### About this exercise
Give back the full listing exactly, setting the pictures aside.

### Recorded information
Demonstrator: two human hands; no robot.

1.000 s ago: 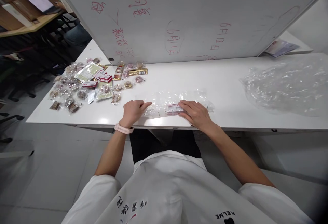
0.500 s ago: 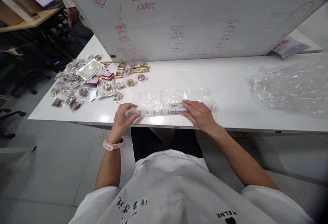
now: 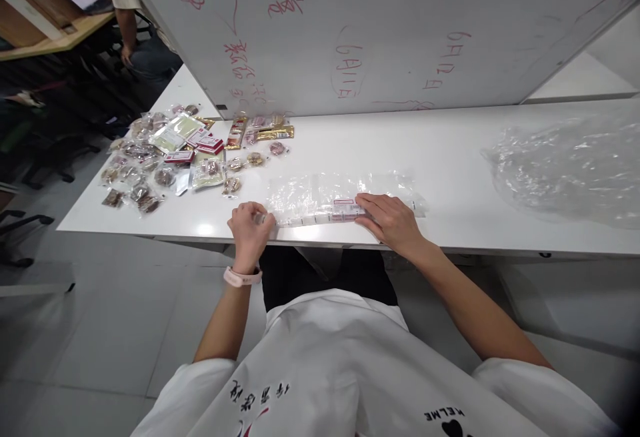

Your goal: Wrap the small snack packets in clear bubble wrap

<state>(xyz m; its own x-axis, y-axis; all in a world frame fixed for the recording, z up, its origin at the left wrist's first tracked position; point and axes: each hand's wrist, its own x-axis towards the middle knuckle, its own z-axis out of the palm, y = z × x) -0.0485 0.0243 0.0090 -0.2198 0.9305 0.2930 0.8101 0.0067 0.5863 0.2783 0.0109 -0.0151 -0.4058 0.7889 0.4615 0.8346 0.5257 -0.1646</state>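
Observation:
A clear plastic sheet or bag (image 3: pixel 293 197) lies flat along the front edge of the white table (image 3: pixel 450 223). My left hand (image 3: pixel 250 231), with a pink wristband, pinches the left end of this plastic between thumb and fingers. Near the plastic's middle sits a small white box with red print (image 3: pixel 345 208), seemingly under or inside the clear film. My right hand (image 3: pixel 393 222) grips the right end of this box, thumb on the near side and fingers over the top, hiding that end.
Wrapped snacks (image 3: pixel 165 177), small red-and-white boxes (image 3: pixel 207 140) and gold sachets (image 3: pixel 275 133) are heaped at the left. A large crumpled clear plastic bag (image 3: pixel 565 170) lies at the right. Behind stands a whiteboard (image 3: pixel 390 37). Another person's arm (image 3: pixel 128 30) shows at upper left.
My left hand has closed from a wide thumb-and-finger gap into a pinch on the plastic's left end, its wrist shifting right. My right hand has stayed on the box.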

### Exercise solution
Demonstrator: two human hands; no robot.

1.000 s ago: 
0.500 s ago: 
now: 

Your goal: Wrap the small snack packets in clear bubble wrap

<state>(xyz m; its own x-axis, y-axis; all in a world frame fixed for the recording, z up, its origin at the left wrist's first tracked position; point and axes: each hand's wrist, its own x-axis towards the middle knuckle, its own z-axis out of the palm, y = z × x) -0.0485 0.0243 0.0090 -0.2198 0.9305 0.2930 0.8101 0.0067 0.5863 0.2783 0.0109 -0.0151 -0.4058 0.7889 0.4615 0.8346 0.5257 -0.1646</state>
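Observation:
A clear plastic sheet or bag (image 3: pixel 293 197) lies flat along the front edge of the white table (image 3: pixel 450 223). My left hand (image 3: pixel 250 231), with a pink wristband, pinches the left end of this plastic between thumb and fingers. Near the plastic's middle sits a small white box with red print (image 3: pixel 345 208), seemingly under or inside the clear film. My right hand (image 3: pixel 393 222) grips the right end of this box, thumb on the near side and fingers over the top, hiding that end.
Wrapped snacks (image 3: pixel 165 177), small red-and-white boxes (image 3: pixel 207 140) and gold sachets (image 3: pixel 275 133) are heaped at the left. A large crumpled clear plastic bag (image 3: pixel 565 170) lies at the right. Behind stands a whiteboard (image 3: pixel 390 37). Another person's arm (image 3: pixel 128 30) shows at upper left.
My left hand has closed from a wide thumb-and-finger gap into a pinch on the plastic's left end, its wrist shifting right. My right hand has stayed on the box.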

Here the answer is complete.